Маруся, Валя и очнувшаяся, вынырнувшая из немого небытия Анеле сначала долго голосили над заветным письмом, а потом — так же слаженно и дружно — бросились готовиться к великому дню с пылом, которого не удостаивался ни один императорский триумф. Все в доме, включая детей, драилось и начищалось, Маруся продумывала из пяти хлебов и двух рыбок невиданный обед, а Валя, добыв из потаенных закромов отрез голубого довоенного панбархата, срочно шила Анеле новое платье, в талию, на кокетке, да не вертись, тебе говорю, сердилась она невнятным, полным булавок ртом. Сейчас еще на груди складку заложу. Надо же тебе хоть какой-то перед соорудить, а то скажет твой, что мы тут тебя голодом морили. Валя тихонько всхлипнула, и Анеле, у которой вдруг обнаружились громадные, серо-голубые, вполне панбархатные глаза, легко погладила ее по плечу, отчего обе женщины вдруг обнялись и снова разревелись, мысленно прощая друг другу все, в чем обе не были виноваты.

Это были хорошие слезы — последние хорошие слезы на ближайшие много дней.

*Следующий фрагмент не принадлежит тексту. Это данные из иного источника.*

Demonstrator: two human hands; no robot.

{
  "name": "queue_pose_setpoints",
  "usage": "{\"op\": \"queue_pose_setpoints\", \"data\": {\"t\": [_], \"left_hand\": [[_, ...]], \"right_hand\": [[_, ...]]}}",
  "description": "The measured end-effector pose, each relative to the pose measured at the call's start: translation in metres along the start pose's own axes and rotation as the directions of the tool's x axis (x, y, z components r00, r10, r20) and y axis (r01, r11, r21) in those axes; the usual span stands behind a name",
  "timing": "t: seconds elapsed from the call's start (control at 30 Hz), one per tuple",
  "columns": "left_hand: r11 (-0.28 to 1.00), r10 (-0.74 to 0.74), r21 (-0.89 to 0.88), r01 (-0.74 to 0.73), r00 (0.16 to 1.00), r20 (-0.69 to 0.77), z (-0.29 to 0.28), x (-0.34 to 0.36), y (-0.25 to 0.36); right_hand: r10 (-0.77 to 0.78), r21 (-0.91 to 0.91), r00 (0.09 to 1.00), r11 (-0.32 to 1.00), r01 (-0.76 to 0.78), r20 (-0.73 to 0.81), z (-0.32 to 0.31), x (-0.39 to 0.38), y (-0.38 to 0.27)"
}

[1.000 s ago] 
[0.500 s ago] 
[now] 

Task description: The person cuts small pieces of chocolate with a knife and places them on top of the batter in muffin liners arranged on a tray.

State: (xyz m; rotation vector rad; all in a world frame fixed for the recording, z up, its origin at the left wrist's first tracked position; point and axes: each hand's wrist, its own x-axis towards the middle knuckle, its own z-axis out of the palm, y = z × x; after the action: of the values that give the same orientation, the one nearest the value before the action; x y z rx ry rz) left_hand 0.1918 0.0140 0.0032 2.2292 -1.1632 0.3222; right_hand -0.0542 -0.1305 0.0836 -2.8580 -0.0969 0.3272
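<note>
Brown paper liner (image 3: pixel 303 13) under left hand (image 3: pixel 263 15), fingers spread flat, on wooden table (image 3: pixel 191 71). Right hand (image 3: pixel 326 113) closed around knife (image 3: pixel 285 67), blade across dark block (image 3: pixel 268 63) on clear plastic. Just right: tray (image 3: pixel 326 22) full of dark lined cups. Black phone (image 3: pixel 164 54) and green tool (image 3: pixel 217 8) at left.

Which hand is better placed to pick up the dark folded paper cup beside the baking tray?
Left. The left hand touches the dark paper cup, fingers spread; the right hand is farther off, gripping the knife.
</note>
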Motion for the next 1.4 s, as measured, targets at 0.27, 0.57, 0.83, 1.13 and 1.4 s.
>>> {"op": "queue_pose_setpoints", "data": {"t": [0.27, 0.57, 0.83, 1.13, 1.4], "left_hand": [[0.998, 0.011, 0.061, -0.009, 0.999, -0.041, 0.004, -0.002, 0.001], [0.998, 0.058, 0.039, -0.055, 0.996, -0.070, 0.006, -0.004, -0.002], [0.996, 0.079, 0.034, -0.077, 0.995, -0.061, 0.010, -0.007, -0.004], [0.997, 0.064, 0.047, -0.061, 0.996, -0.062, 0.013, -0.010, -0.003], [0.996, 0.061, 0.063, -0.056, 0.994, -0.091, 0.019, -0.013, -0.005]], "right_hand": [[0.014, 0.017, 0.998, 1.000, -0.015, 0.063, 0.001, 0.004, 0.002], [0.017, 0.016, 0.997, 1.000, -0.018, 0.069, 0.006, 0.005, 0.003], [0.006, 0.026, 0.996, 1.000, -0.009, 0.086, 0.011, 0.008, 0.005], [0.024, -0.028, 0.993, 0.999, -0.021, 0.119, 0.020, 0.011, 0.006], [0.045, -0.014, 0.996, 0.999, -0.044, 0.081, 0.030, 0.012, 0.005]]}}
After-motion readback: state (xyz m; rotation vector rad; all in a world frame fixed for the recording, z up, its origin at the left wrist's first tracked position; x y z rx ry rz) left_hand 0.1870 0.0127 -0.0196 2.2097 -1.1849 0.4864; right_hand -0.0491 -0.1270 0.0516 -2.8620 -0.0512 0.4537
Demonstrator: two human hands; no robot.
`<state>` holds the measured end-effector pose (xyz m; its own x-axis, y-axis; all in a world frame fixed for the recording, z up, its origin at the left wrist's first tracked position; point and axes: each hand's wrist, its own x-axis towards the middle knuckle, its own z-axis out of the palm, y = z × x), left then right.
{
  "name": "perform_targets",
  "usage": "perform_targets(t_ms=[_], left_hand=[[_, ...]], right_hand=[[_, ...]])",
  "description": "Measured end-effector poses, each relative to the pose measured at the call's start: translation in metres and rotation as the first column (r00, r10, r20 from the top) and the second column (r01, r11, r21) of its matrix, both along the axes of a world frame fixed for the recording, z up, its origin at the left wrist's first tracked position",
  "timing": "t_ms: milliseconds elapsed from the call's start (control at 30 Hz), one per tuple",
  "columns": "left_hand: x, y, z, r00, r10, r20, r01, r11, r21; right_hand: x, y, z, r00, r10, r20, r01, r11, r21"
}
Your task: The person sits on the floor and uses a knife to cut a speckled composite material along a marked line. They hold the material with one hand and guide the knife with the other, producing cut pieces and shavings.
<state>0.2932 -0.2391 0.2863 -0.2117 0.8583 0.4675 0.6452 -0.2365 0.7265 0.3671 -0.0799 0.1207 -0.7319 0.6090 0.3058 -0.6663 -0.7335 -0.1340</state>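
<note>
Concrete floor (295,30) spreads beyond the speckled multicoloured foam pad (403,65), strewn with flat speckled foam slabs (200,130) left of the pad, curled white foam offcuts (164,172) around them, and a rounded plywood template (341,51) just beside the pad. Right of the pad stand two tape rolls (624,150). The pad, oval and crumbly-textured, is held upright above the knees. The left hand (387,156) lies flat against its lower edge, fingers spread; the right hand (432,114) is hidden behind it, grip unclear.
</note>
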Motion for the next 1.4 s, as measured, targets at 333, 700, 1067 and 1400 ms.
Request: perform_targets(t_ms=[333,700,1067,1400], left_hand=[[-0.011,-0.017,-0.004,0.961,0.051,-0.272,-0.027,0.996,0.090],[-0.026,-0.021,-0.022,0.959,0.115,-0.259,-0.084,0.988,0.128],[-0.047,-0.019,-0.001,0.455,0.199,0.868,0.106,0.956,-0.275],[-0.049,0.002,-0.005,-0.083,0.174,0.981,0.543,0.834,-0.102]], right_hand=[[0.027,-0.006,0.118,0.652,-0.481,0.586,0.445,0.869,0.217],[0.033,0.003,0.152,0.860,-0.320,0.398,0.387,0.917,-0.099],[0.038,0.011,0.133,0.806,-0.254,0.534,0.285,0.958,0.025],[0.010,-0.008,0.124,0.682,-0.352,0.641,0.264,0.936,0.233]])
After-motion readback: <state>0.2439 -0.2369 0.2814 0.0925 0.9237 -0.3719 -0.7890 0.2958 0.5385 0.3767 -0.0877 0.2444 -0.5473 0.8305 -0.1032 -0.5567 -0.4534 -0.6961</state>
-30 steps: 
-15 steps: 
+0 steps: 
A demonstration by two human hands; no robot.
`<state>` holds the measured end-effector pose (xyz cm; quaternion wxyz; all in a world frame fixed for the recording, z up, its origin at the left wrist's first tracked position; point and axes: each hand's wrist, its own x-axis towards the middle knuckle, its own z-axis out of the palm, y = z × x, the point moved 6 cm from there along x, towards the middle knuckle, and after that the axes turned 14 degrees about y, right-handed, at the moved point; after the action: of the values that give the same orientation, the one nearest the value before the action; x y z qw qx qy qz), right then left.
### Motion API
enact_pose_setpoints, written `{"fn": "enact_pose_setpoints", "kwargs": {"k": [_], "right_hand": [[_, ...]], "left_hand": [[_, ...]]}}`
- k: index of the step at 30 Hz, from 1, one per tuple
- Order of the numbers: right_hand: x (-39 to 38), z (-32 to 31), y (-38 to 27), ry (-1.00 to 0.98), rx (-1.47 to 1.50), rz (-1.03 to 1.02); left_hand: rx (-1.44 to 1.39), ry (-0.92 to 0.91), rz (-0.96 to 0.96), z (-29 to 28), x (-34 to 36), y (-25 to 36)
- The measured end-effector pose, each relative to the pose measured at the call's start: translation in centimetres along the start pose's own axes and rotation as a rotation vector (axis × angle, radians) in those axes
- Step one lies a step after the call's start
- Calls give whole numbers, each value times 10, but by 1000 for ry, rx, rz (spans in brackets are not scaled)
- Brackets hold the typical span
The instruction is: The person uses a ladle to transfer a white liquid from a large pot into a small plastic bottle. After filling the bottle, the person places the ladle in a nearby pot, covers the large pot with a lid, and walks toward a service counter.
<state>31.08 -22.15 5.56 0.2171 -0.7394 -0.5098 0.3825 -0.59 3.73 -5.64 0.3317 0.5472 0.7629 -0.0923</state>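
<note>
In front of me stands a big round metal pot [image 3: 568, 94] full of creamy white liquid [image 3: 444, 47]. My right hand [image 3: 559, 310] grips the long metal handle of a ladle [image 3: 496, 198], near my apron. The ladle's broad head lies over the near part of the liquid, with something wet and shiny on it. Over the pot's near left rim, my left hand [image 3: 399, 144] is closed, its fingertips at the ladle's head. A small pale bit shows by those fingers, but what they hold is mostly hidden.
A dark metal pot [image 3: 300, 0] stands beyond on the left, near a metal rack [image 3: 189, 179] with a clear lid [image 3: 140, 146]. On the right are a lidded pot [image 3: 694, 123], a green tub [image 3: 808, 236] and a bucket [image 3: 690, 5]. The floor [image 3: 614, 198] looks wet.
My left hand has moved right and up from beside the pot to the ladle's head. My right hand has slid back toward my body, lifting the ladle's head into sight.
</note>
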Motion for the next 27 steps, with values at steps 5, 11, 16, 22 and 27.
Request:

Маленький Славик умер двадцатого июля. Янкеля ждали двадцать седьмого, Маруся затеяла варенье и логически следующий из этого пирог, потому Элечку с Исааком отправили в лес, заросший по опушке кустами непродирной, стремительно осыпающейся малины. Трехлетнего Славика им всучили в самый последний момент — чтоб не путался у взрослых под ногами, с наказом смотреть за ним во все глаза, и Элечка с Исааком честно смотрели, потому что Славику удалось сорвать с куста и сунуть в рот одну-единственную ягоду. Всего одну. Но этого хватило.

Наутро его залихорадило, и Валя, крепко отругавшая ноющего капризничающего сына за то, что все у тебя, олуха, не вовремя и не как у людей, не простила себе этой брани до самой смерти. К вечеру Славику стало совсем худо, а через пять дней Маруся уже стояла на коленях возле больничной койки, механическим жутким движением подтыкая одеяльце под медленно застывающее, как будто пластилиновое тельце. Валя сидела в углу, раскачиваясь, будто дервиш, и на каждом выдохе издавая пронзительный, какой-то чаячий крик — не женский и уж точно не человеческий, но она плакала, Господи, плакала. Ей было легче.

Откуда-то подошла нянечка, немолодая, навидавшаяся, притерпевшаяся, охо-хо-нюшки, будто мало мужиков поубивало, так еще и детей приходится хоронить. Нянечка обняла Марусю за плечи — пойдем, милка, к доктору, надо бумаги подписать, да не тормошись ты, не замерзнет он больше, сердешный, отмучился, ишь, изглодало его как дизентерией, всего иссушило, бедного. Слово «дизентерия» нянечка произнесла с щеголеватой небрежностью малограмотного человека, который так много лет провел среди умных, образованных людей, что перенял все их внешние, необязательные ужимки.